Coût : dépendance au calendrier des services publics et aux fournisseurs certifiés ; en Europe, l'EUDI Wallet devra être proposé par tous les États membres d'ici fin 2026, avec obligation pour les grandes entreprises des secteurs régulés d'accepter le wallet d'ici décembre 2027 (Deloitte Luxembourg).

Piège fréquent : confondre personne physique et personne morale

Un eKYC personnel (pièce d'identité, selfie, liveness) ne suffit pas à prouver qu'une entreprise existe, qui la contrôle et quel compte bancaire lui appartient. Les quatre cas ci-dessus exigent une couche entité :

  • LEI ou équivalent registre (vLEI ISO 17442-3, publié en 2024 ; voir GLEIF en introduction)
  • Lien dirigeant mandaté ↔ entité
  • Attributs bancaires ou fiscaux vérifiables

Traiter l'identité réutilisable comme un simple « login amélioré » expose à des dossiers conformes en surface mais non exploitables entre partenaires B2B.

Points de vigilance

  1. Responsabilité en cas de fraude. Qui porte la charge si un credential réutilisable a été émis sur une identité falsifiée : l'émetteur, la relying party ou les deux ? Le carnet signale cette zone comme non tranchée uniformément.
  2. Article 45.2 eIDAS et confiance navigateur. L'acceptation des certificats qualifiés dans les navigateurs reste un sujet ouvert (voir analyse Deloitte citée au cas d'usage 4).
  3. Coûts d'intégration. Les rapports publics quantifient la friction KYB, pas les heures d'intégration API par PME. Toute business case locale doit être calculée séparément.
  4. Séquençage. Les quatre cas touchent ERP, CRM, portail achats, core banking et portails gouvernementaux. Tout lancer en parallèle dépasse les ressources typiques d'une PME.

Ce que vous pouvez réutiliser

Grille de priorisation (douleur → cas)

Si votre douleur principale est…

Cas à examiner en premier

Systèmes typiquement touchés

Abandon à l'ouverture de compte bancaire

Onboarding financier

CRM, dossier conformité, core banking

Ressaisie dossier fournisseur à chaque AO

Vérification fournisseurs

ERP achats, portail fournisseurs

Fraude ou impersonation vendeur

Marketplaces B2B

Plateforme, KYC vendeur, paiements

Multiplication des portails fiscaux/registre

Auth gouvernementale

SSO entreprise, mandats légaux

Hypothèse contestable : prioriser le cas où le taux d'abandon ou de re-soumission est mesurable en interne.

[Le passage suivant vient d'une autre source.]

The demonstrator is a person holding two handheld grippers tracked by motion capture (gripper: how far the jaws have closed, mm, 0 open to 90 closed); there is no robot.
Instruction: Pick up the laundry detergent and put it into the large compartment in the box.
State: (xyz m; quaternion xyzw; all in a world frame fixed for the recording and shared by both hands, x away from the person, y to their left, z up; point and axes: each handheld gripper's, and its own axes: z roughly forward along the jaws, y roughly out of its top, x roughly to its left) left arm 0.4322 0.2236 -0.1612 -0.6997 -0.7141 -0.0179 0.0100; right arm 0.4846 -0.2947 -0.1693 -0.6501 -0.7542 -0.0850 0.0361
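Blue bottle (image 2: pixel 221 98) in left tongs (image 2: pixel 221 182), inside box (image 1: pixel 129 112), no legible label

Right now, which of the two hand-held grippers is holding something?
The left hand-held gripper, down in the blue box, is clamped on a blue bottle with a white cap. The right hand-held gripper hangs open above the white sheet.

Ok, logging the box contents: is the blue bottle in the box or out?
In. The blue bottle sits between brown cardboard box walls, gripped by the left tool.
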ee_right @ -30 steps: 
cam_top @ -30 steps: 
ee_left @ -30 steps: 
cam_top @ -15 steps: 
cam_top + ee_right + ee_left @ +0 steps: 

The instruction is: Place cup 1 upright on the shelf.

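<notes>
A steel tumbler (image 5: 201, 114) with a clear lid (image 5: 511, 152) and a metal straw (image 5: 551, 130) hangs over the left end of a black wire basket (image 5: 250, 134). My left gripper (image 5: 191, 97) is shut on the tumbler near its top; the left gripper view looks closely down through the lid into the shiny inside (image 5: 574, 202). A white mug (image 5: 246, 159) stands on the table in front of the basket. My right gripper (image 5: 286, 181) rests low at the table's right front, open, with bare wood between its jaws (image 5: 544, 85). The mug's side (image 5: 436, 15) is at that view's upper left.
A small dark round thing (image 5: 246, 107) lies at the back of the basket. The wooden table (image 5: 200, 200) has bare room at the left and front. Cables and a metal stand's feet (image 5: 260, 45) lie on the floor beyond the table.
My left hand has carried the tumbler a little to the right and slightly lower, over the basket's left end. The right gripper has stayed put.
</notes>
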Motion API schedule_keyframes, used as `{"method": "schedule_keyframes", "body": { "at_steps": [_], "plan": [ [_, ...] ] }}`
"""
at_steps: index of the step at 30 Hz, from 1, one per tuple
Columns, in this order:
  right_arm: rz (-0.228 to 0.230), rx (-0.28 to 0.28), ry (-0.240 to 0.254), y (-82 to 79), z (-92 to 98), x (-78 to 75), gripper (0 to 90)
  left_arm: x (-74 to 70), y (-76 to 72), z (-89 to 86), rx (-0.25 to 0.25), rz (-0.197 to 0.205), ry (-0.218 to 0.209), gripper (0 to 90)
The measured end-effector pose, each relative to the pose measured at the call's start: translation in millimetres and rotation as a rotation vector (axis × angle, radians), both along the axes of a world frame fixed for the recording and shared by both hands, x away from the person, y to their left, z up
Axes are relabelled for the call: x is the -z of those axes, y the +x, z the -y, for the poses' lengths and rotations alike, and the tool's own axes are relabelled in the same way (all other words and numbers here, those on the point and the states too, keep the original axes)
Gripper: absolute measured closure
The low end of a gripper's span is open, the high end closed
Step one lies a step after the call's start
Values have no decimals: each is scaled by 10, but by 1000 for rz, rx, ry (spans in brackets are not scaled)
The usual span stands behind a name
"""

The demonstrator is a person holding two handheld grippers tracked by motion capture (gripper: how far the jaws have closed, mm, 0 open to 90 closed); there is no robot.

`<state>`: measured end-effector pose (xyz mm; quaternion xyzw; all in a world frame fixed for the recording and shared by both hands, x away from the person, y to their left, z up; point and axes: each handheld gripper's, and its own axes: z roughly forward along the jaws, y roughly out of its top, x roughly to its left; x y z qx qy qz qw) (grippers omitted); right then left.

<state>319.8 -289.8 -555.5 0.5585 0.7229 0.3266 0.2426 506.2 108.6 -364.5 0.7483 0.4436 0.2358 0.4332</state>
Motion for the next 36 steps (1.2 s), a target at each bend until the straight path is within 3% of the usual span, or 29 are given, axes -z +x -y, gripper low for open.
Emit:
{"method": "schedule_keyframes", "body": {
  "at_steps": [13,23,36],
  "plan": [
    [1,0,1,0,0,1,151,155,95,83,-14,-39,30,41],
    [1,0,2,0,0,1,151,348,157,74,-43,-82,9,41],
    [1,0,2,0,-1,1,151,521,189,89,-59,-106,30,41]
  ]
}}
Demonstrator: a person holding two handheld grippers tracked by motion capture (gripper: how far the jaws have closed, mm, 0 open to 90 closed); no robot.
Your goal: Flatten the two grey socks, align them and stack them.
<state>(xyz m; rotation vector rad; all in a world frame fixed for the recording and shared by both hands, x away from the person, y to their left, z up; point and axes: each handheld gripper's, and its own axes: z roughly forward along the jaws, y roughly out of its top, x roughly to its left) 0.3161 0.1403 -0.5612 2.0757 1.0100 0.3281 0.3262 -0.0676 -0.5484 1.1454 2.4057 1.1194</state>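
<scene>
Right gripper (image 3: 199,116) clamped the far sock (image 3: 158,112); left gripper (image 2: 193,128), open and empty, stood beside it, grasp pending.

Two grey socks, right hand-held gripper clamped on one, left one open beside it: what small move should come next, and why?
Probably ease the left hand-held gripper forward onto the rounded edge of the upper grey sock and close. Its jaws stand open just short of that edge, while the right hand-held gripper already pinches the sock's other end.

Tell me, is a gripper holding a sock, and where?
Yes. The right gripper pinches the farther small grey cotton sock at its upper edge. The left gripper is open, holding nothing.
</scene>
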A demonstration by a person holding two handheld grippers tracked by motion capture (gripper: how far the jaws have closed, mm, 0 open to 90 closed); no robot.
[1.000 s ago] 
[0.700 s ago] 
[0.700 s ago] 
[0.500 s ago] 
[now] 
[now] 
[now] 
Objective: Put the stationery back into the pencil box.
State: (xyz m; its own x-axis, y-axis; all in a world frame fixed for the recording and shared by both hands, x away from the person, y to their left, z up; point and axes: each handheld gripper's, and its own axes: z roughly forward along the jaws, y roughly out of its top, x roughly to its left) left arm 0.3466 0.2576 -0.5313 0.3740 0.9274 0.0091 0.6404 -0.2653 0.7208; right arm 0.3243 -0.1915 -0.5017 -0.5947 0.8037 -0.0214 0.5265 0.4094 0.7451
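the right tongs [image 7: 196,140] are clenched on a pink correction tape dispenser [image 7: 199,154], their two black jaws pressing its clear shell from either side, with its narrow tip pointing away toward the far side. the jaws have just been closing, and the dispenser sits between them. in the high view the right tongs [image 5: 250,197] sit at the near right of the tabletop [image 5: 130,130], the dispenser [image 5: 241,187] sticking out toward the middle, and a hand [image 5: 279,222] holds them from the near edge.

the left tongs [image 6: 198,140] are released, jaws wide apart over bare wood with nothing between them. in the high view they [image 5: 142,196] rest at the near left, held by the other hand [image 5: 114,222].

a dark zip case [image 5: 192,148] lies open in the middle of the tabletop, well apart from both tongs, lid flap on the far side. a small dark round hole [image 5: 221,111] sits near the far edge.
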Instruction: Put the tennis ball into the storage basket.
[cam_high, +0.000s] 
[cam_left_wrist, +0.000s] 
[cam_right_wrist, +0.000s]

Sans métrique, le projet reste un choix d'infrastructure difficile à défendre.

Checklist prérequis (tous cas)

  1. Inventorier quelles preuves d'entreprise vous demandez aujourd'hui et combien de fois par an.
  2. Séparer clairement vérification individu (mandataire) et vérification entité (société).
  3. Identifier si un identifiant d'entité (LEI ou registre) est déjà collecté.
  4. Cartographier les consentements nécessaires pour partager un dossier entre partenaires.
  5. Vérifier si vos contrats actuels autorisent la réutilisation de credentials tiers certifiés.

Limite explicite

Ce guide ne recommande pas d'adopter un fournisseur DVS, un wallet EUDI ou un émetteur vLEI en particulier. Il structure les cas d'usage documentés dans les cadres UK et EU pour orienter un cahier des charges interne.